Rarely known, or often forgotten, however, is that Lee freed the slaves on his Arlington plantation on December 29, 1862. This was 27 months before the end of the so-called Civil War.


Those slaves, by the way, were brought to Arlington plantation by George Washington Parke Custis, the step-grandson and adopted son of George Washington.   They had been owned by the so-called Father Of Our Country, a major slave owner of his time.


So, if this political correctness to rewrite history so that some sensitive souls will not have to be reminded of slavery, should the name Washington be dropped from every nook and cranny of the nation? 


How about Jefferson?  President Thomas Jefferson was a big slave holder and fathered a son with one of his female slaves.  Does his name need to be removed from history also?
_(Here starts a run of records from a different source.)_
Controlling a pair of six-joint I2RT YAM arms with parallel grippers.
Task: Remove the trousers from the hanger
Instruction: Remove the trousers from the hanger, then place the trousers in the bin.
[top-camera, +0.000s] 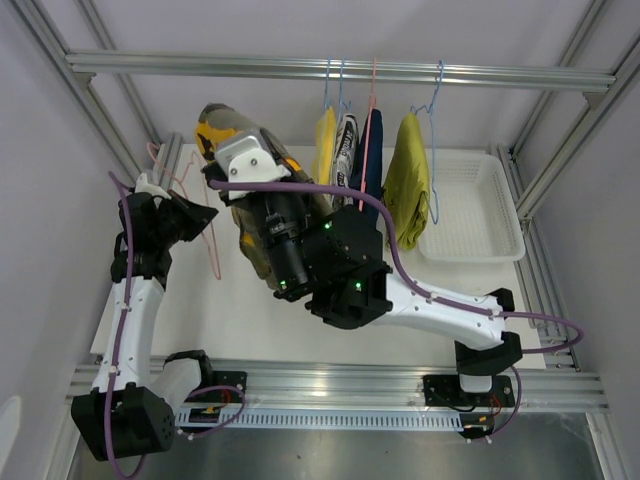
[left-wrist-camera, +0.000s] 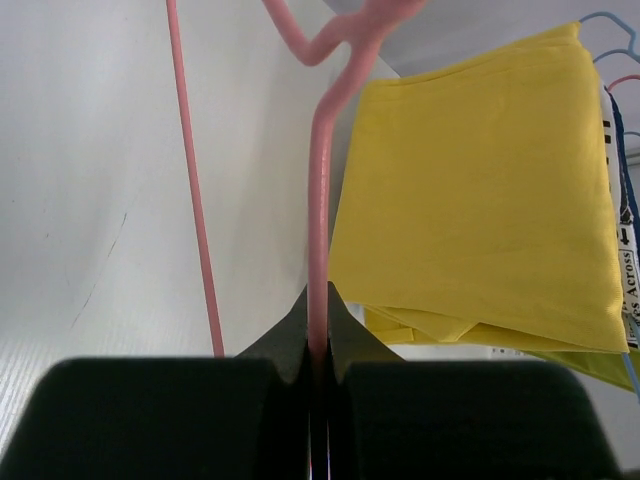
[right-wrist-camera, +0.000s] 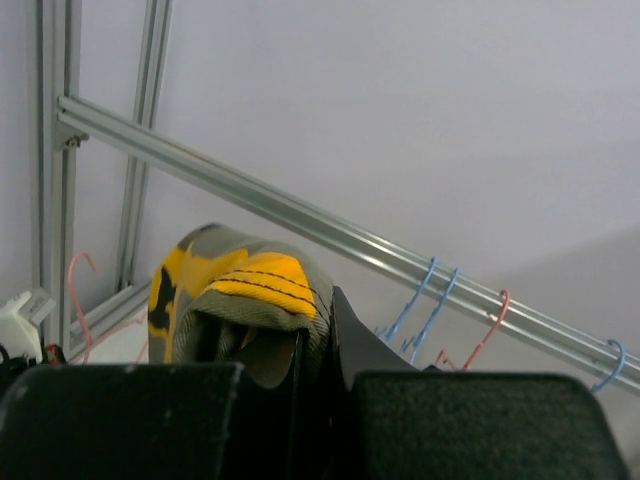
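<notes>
My right gripper (top-camera: 240, 160) is shut on the camouflage green-brown trousers (top-camera: 218, 125), held up left of the hanging row; in the right wrist view the cloth (right-wrist-camera: 240, 290) bunches over the jaws of that gripper (right-wrist-camera: 315, 345). My left gripper (top-camera: 200, 218) is shut on the wire of a bare pink hanger (top-camera: 213, 255); in the left wrist view the wire (left-wrist-camera: 318, 250) runs straight up out of the closed jaws of the gripper (left-wrist-camera: 318, 345). On the rail hang yellow (top-camera: 325, 145), black-and-white print (top-camera: 346, 150), navy (top-camera: 371, 165) and mustard-olive (top-camera: 408, 180) trousers. The yellow pair (left-wrist-camera: 480, 200) hangs close to the right of the pink wire.
A white basket (top-camera: 475, 245) stands on the table at the back right. The aluminium rail (top-camera: 340, 68) crosses the back, with blue hanger hooks (right-wrist-camera: 420, 300) and a pink hanger hook (right-wrist-camera: 490, 325) on it. Frame posts stand at both sides.
</notes>
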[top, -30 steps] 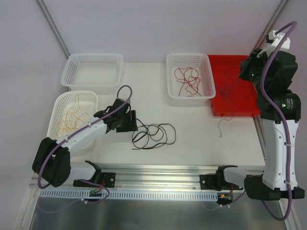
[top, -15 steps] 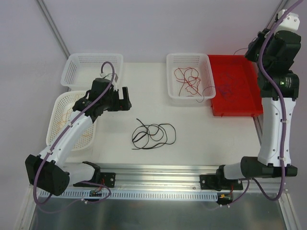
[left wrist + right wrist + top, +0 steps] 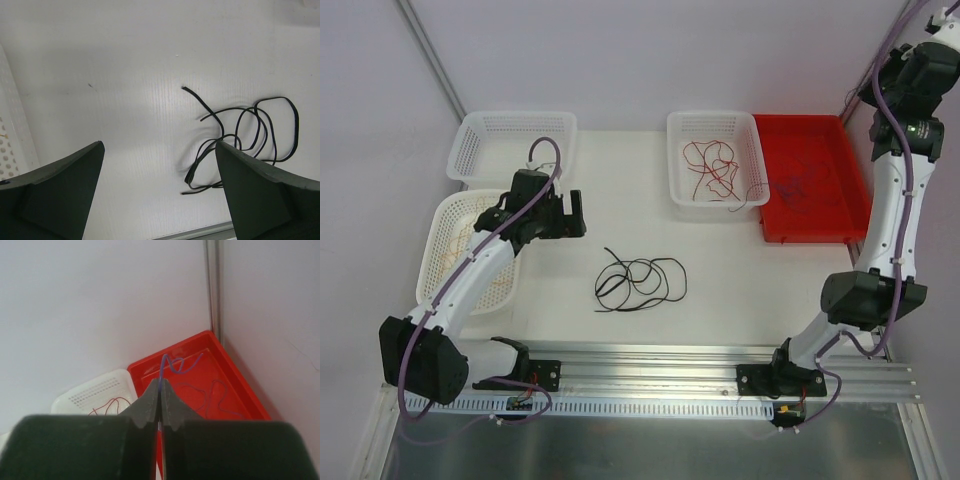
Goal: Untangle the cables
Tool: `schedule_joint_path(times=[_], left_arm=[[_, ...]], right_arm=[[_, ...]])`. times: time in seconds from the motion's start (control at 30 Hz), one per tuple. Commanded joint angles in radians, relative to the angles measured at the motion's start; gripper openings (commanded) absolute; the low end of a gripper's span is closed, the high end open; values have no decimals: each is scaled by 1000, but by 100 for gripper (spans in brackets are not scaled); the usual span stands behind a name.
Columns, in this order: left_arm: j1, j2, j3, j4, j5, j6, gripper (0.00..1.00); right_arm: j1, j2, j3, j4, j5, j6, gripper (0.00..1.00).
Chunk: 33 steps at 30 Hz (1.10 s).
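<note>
**Right arm.** The right claw (image 3: 160,386) is held high over the back right corner. Its fingers are pressed together on a thin blue-purple cable (image 3: 172,364). The cable runs from the fingertips toward the red tray (image 3: 835,215), where more dark strands lie in loops. The height appears intended to draw the cable out to its full length so the loops fall free.

**Left arm.** The left claw (image 3: 570,212) hovers over the table with its fingers wide apart and nothing between them. The black cable (image 3: 640,283) lies in a loose coil at mid-table, near the claw but apart from it. The open stance suggests readiness for a pick.

**Sorting.**
- The red cables (image 3: 710,165) lie in the white basket (image 3: 680,130) beside the tray.
- The yellow cables (image 3: 470,250) lie in the basket (image 3: 440,215) at the left edge.
- The colours are kept in separate containers, so these two appear done.

**Outstanding.** The black coil and the blue-purple strands remain. The thin cable may slip from the closed fingers.
</note>
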Motion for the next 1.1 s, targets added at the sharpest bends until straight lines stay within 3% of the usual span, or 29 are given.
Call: schedule_joint_path(times=[0.0, 0.13, 0.2, 0.47, 0.57, 0.83, 1.07], left_arm=[[11, 9, -10, 4, -12, 20, 95], [14, 21, -10, 4, -10, 22, 95], [14, 24, -13, 4, -12, 23, 95], [14, 36, -16, 4, -12, 23, 95], [15, 37, -16, 4, -6, 23, 95], [15, 36, -16, 4, -4, 23, 94], [14, 30, -14, 5, -1, 23, 94]], right_arm=[[-58, 51, 11, 75, -101, 91, 1], [-79, 103, -114, 89, -133, 111, 6], [-89, 134, -212, 105, -126, 117, 14], [-121, 197, -392, 64, -110, 183, 65], [-119, 147, -454, 55, -156, 197, 73], [-55, -65, -708, 99, -308, 246, 72], [100, -300, -1052, 259, -247, 355, 67]])
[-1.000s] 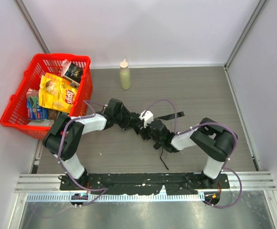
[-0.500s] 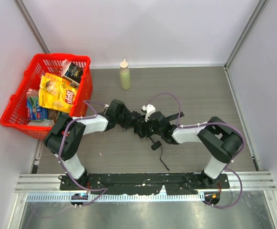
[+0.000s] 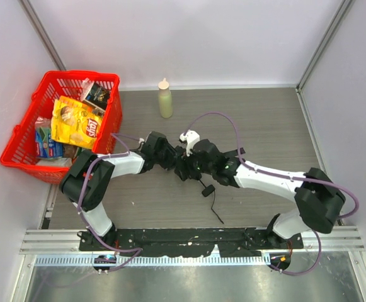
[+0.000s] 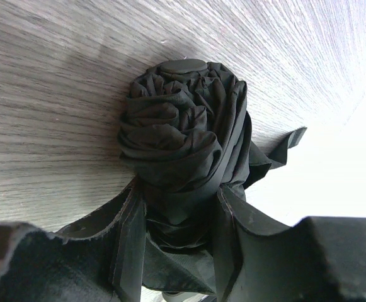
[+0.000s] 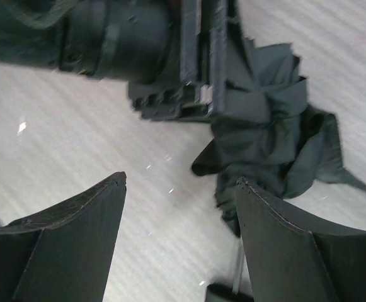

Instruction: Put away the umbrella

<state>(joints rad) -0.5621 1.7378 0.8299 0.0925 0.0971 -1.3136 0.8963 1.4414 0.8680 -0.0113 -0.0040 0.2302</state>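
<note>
The umbrella (image 3: 198,170) is a crumpled black fabric bundle lying on the grey table between the two arms. Its small handle and strap (image 3: 209,192) trail toward the front. In the left wrist view the bunched canopy (image 4: 183,138) sits between my left fingers (image 4: 132,239), which are shut on it. My left gripper (image 3: 181,167) holds it from the left. My right gripper (image 5: 179,189) is open and empty just above the table beside the fabric (image 5: 271,132), with the shaft (image 5: 238,270) showing low down. In the top view it (image 3: 195,165) hovers over the bundle.
A red basket (image 3: 110,78) with snack packets stands at the far left. A pale squeeze bottle (image 3: 164,99) stands at the back centre. White walls enclose the table on three sides.
My right arm has stretched further left and forward over the umbrella, and the handle and strap now lie uncovered. My left gripper has held its place on the fabric.
</note>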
That beautiful mansion on the hallowed grounds of Arlington National Cemetery was designated by Congress as Arlington House, The Robert E. Lee Memorial.  Does that have to go too? 
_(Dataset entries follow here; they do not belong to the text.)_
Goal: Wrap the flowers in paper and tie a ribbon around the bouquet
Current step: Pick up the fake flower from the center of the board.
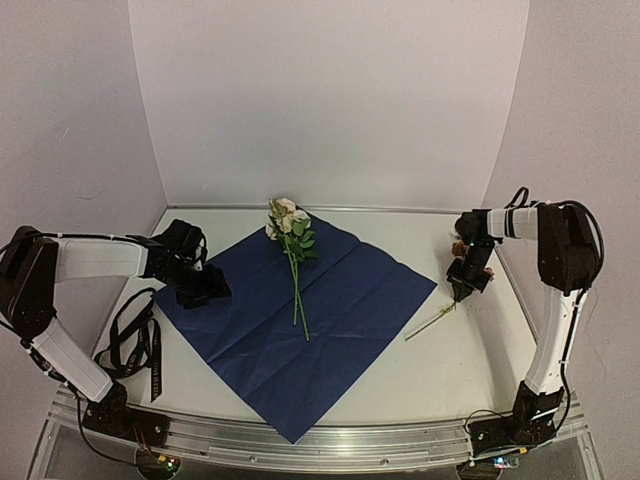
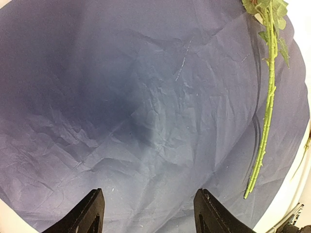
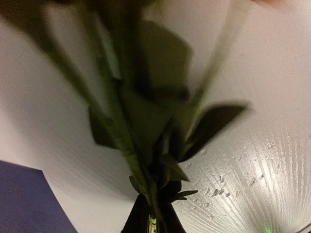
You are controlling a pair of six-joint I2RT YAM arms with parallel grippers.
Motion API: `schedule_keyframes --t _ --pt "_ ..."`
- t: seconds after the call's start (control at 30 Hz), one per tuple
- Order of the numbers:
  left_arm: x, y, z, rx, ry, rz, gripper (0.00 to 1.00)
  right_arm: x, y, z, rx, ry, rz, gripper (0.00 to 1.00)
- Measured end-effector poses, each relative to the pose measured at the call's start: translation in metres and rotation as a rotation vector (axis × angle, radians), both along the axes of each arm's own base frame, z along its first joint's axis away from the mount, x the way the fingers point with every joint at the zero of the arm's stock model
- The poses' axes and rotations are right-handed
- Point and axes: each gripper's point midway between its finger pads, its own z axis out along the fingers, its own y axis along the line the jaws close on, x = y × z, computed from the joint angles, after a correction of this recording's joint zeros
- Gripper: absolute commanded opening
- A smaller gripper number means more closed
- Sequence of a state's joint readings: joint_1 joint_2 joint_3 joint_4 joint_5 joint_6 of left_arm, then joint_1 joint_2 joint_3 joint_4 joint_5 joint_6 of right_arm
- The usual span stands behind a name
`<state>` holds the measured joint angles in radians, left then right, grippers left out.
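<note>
The paper (image 1: 340, 310) lies flat on the table, dark navy face up, as a diamond. A bunch of flowers (image 1: 290, 225) with cream blooms lies on it, with the stems (image 1: 298, 290) pointing toward me. My left gripper (image 1: 205, 290) hovers open over the paper's left corner; in its wrist view the paper (image 2: 146, 97) fills the space between the fingers (image 2: 90, 213) and a green stem (image 2: 266, 121) runs down the right. My right gripper (image 1: 462, 285) is shut on a separate flower (image 1: 459, 247) right of the paper, with its stem (image 3: 131, 136) pinched between the jaws. The black ribbon (image 1: 135, 345) lies looped at the left.
White walls enclose the table on three sides. The held flower's long stem end (image 1: 430, 322) trails on the white table toward the paper's right corner. A navy corner of the paper (image 3: 24, 204) shows at the lower left of the right wrist view.
</note>
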<state>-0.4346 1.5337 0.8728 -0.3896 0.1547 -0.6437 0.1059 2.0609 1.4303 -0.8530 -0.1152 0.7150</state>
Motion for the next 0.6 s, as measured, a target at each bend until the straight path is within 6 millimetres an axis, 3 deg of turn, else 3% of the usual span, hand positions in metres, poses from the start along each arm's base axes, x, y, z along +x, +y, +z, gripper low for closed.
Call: schedule_keyframes --t 0.37,0.6 --pt "-0.002 0.001 0.002 0.005 0.011 -0.001 0.66 0.0 0.001 0.01 0.011 -0.038 0.042 0.0" --pt "-0.002 0.001 0.003 0.008 0.012 -0.004 0.66 0.016 0.021 0.07 0.077 -0.203 0.156 0.0"
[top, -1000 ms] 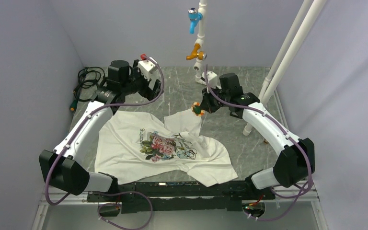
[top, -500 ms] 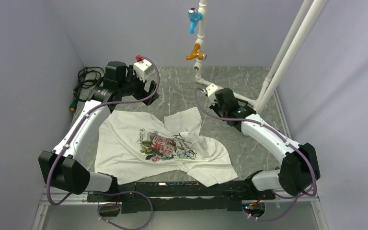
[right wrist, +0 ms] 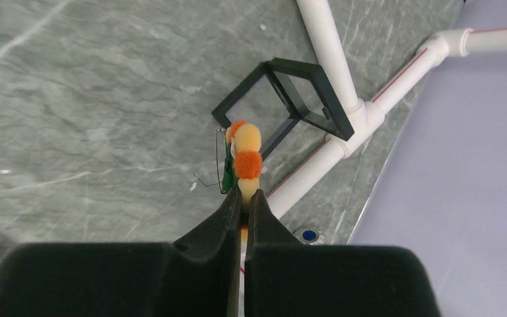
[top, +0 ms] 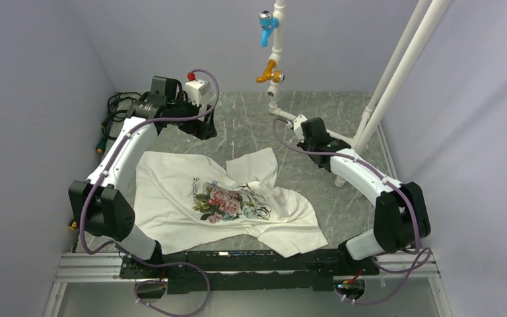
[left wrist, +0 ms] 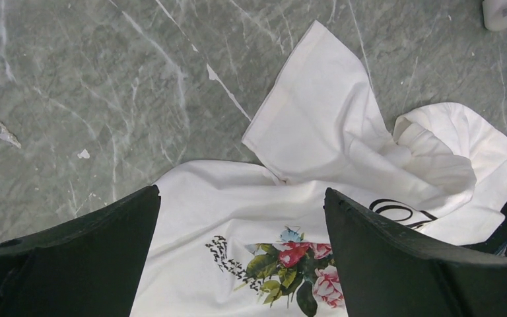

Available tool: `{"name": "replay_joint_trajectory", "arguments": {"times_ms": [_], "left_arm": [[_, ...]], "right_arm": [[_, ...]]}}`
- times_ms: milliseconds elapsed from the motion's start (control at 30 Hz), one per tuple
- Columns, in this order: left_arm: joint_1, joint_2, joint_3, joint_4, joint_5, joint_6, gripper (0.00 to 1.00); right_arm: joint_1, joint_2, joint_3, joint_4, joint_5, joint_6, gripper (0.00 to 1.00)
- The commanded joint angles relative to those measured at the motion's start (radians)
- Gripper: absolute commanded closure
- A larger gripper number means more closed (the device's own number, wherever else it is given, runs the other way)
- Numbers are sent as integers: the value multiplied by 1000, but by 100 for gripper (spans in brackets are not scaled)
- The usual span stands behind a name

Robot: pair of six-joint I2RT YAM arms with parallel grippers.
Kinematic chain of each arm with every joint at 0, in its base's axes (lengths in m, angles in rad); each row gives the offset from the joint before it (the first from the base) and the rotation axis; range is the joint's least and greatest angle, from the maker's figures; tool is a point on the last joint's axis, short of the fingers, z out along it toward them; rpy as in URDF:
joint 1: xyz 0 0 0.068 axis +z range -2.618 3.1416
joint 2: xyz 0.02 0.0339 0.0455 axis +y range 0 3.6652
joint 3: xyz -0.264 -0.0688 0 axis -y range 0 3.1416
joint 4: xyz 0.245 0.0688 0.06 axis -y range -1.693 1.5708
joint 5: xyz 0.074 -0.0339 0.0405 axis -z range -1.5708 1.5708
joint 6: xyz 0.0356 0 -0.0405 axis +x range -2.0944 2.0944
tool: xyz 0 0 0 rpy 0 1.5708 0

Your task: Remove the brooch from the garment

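Well beyond garment (top: 171,191), right end effector (right wrist: 243,196) pinches brooch (right wrist: 247,153).

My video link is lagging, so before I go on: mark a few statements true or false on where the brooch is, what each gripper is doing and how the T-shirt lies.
1. The right gripper is shut on the brooch. True.
2. The left gripper is open above the T-shirt and holds nothing. True.
3. The brooch is pinned to the T-shirt. False: it is off the shirt, held above the bare marble table near a white pipe.
4. The T-shirt lies print side down. False: its rose print faces up.
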Motion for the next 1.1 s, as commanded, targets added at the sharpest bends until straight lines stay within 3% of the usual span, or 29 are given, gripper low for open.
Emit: {"name": "replay_joint_trajectory", "arguments": {"times_ms": [0, 300, 1067], "left_arm": [[6, -21, 49, -7, 4, -34, 0], [9, -83, -11, 39, -38, -39, 0], [11, -118, -30, 47, -17, -21, 0]], "right_arm": [[-36, 32, 35, 77, 73, -45, 100], [-47, 87, -45, 234, 133, -152, 100], [-107, 262, -78, 445, 184, -319, 100]]}}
If this foolishness to abolish anything memorializing General Lee and others who fought in the Confederate Army continues, what is to be done with Fort Hood, Texas?  


Based on troop strength, this is the largest military post in the free world.  It memorializes Hood’s Texas Brigade  organized on October 22, 1861, in Richmond, Virginia.   


The brigade was composed of the First, Fourth, and Fifth Texas Infantry regiments that included the only Texas troops to fight in the Eastern Theater.


On March 7, 1862, Colonel John Bell Hood was promoted to brigadier general and placed in command. Because of his daring leadership the brigade became known as Hood's Texas Brigade. 


The brigade served throughout the war in Robert E. Lee’s Army of Northern Virginia. It participated in at least twenty-four battles in 1862, including Eltham's Landing, Gaines' Mill, Second Manassas, Sharpsburg, Antietam, and took part in the battle of Gettysburg.  In the battle of the Wilderness, General Lee personally led the Texans in one of the charges.


If Fort Hood has to go, what about Fort Bragg, another major military installation in this country?   This post is named after Braxton Bragg, another famous general of the Confederate Army who also served as the military advisor to Jefferson Davis, President of the Confederacy.


How can the name of this post be allowed to remain a blot on the history of the nation? Keeping it around might upset a few sensitive souls who do not want to hear that slaves were once common in this country


If Hood and Bragg have to go, what about Fort Sam Houston in San Antonio.  That is the oldest permanent army post West of the Mississippi.


Can that name be tolerated any longer?  It is named after Sam Houston who captured Santa Anna, the President of Mexico,  and wrested a huge chunk of land away from him.  That must be upsetting to some Mexicans who look at this rich state and think it would still be part of their Mexico but for that anarchist Sam Houston.


So here’s the perspective.


There is nothing correct about political correctness.  A more accurate term would be political idiocy.


To keep small vocal groups happy, reams of history have to be rewritten, discarded, or forgotten. 


Then we will start repeating what has been forgotten.  Do we want to go there?